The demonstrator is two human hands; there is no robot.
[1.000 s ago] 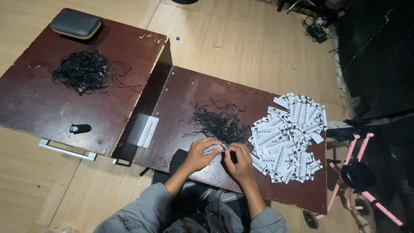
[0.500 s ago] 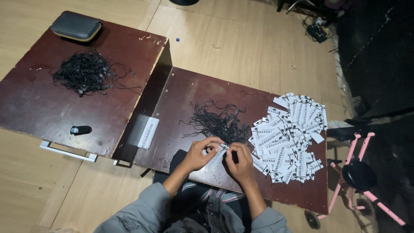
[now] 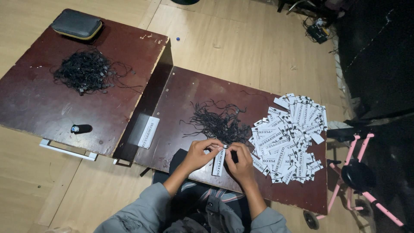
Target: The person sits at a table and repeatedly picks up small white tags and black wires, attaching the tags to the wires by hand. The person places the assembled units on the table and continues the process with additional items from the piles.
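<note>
Your left hand [image 3: 199, 154] and right hand [image 3: 241, 162] pinched together on one white paper tag [image 3: 218, 162], which hung between them. Just beyond your fingertips lay one tangle of black strings [image 3: 217, 123]; right of your right hand spread one heap of white tags [image 3: 290, 136], too overlapped to count.

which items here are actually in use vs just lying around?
In use:
- white tag, held by left hand and right hand
- pile of black strings
- heap of white tags

Lying about:
- grey zip case
- far string pile
- small black object
- single tag
- pink frame
</note>
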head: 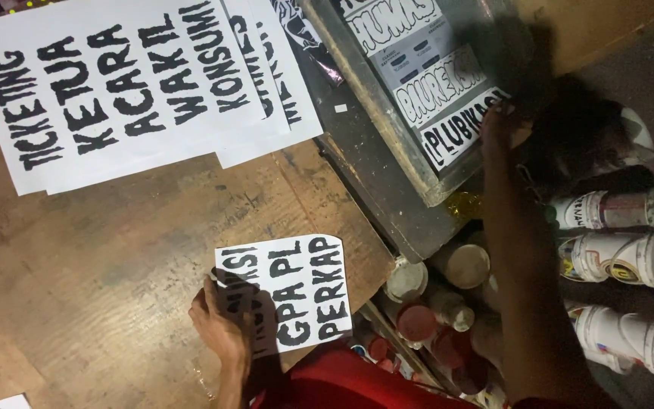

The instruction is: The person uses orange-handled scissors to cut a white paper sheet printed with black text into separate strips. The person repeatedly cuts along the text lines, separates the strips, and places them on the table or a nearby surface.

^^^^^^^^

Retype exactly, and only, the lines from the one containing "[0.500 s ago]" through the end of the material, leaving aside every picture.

[0.500 s ago] 
[now] 
Target: The person sits at a table and repeatedly picks up small white tags and black wires, attaching the tags to the wires by hand. The person places the assembled units on the table and continues the process with additional items from the piles.
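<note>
Your left hand [image 3: 199, 154] and right hand [image 3: 241, 162] pinched together on one white paper tag [image 3: 218, 162], which hung between them. Just beyond your fingertips lay one tangle of black strings [image 3: 217, 123]; right of your right hand spread one heap of white tags [image 3: 290, 136], too overlapped to count.

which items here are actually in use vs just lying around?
In use:
- white tag, held by left hand and right hand
- pile of black strings
- heap of white tags

Lying about:
- grey zip case
- far string pile
- small black object
- single tag
- pink frame
</note>
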head: 

The instruction is: The person uses orange-handled scissors to cut a white paper sheet printed with black text into separate strips. The person repeatedly cuts along the text lines, separates the strips, and places them on the table or a nearby surface.

Nothing more is required for this exercise.